AVAILABLE DATA START
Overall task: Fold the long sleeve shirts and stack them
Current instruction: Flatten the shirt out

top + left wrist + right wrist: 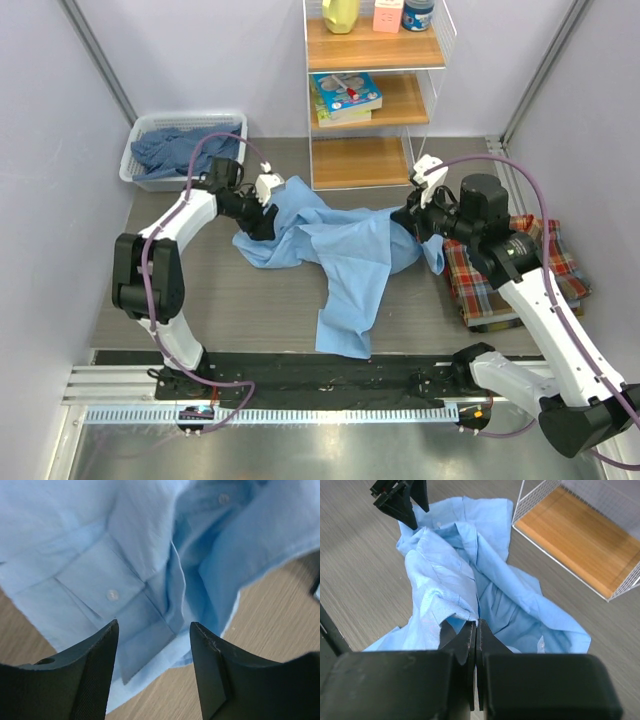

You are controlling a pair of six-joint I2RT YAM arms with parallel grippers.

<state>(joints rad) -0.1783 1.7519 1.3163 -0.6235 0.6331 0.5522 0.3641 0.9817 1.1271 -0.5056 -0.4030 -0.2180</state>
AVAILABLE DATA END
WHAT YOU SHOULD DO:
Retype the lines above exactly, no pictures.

ANSWER TO THE PROBLEM:
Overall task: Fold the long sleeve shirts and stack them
Current instruction: Flatten the shirt out

top + left wrist + right wrist: 

You are controlling a pair of six-joint I2RT YAM arms with parallel grippers.

<state>(joints rad) -0.1783 1.7519 1.3163 -0.6235 0.6331 0.5522 0.3641 0.9817 1.1271 -0.5056 -0.4030 -0.2180</state>

This output is complete.